Problem: Each line below should be restated exactly, with nothing dropped.

Dataset section:

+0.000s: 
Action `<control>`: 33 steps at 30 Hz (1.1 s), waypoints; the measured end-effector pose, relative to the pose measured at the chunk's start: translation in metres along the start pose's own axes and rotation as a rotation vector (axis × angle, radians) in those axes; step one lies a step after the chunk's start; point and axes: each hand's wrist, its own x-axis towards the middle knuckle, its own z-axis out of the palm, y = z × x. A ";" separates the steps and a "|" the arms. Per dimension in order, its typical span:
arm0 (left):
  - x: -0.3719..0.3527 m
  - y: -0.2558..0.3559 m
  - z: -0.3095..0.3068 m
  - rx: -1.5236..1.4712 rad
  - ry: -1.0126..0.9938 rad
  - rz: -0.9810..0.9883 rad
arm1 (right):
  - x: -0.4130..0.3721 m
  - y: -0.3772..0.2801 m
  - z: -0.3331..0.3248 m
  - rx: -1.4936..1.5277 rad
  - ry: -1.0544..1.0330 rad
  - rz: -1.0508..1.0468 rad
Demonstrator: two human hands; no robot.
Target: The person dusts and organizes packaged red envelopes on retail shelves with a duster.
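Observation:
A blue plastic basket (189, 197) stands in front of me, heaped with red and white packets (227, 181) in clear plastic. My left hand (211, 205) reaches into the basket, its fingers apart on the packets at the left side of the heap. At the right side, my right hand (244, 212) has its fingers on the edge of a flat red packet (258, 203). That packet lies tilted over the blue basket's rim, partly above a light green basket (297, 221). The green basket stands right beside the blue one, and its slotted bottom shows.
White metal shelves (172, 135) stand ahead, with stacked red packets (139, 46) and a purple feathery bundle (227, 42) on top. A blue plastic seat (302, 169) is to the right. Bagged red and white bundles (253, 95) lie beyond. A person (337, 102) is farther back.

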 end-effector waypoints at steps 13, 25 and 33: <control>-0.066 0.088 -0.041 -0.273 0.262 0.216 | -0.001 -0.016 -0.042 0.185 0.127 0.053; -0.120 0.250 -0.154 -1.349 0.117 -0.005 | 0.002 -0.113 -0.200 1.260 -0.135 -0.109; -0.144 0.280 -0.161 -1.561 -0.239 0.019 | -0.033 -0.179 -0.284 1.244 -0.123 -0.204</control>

Answer box:
+0.000s: 
Action `<control>`: 33 steps at 30 Hz (1.1 s), waypoints; the measured end-effector pose, relative to the pose measured at the chunk's start: translation in metres along the start pose's own axes and rotation as a rotation vector (axis × angle, radians) in those axes; step one lies a step after the chunk's start; point and axes: each hand's wrist, its own x-axis towards the middle knuckle, its own z-axis out of the palm, y = z × x. A ";" separates the steps and a "|" the arms. Per dimension in order, its typical span:
arm0 (left):
  - x: -0.3719..0.3527 m
  - y: -0.2558..0.3559 m
  - z: -0.3095..0.3068 m
  - rx: -1.5236..1.4712 rad
  - ry: -1.0126..0.9938 rad
  - rz: -0.9810..0.9883 rad
arm1 (right):
  - x: -0.4130..0.3721 m
  - y: -0.3772..0.2801 m
  - z: -0.3331..0.3248 m
  - rx: -1.4936..1.5277 rad
  - ry: -1.0544..1.0330 rad
  - rz: -1.0508..1.0468 rad
Demonstrator: two human hands; no robot.
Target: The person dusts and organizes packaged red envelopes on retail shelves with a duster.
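Observation:
A blue plastic basket (189, 197) stands in front of me, heaped with red and white packets (227, 181) in clear plastic. My left hand (211, 205) reaches into the basket, its fingers apart on the packets at the left side of the heap. At the right side, my right hand (244, 212) has its fingers on the edge of a flat red packet (258, 203). That packet lies tilted over the blue basket's rim, partly above a light green basket (297, 221). The green basket stands right beside the blue one, and its slotted bottom shows.
White metal shelves (172, 135) stand ahead, with stacked red packets (139, 46) and a purple feathery bundle (227, 42) on top. A blue plastic seat (302, 169) is to the right. Bagged red and white bundles (253, 95) lie beyond. A person (337, 102) is farther back.
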
 end-effector waypoints at steps 13, 25 and 33: <control>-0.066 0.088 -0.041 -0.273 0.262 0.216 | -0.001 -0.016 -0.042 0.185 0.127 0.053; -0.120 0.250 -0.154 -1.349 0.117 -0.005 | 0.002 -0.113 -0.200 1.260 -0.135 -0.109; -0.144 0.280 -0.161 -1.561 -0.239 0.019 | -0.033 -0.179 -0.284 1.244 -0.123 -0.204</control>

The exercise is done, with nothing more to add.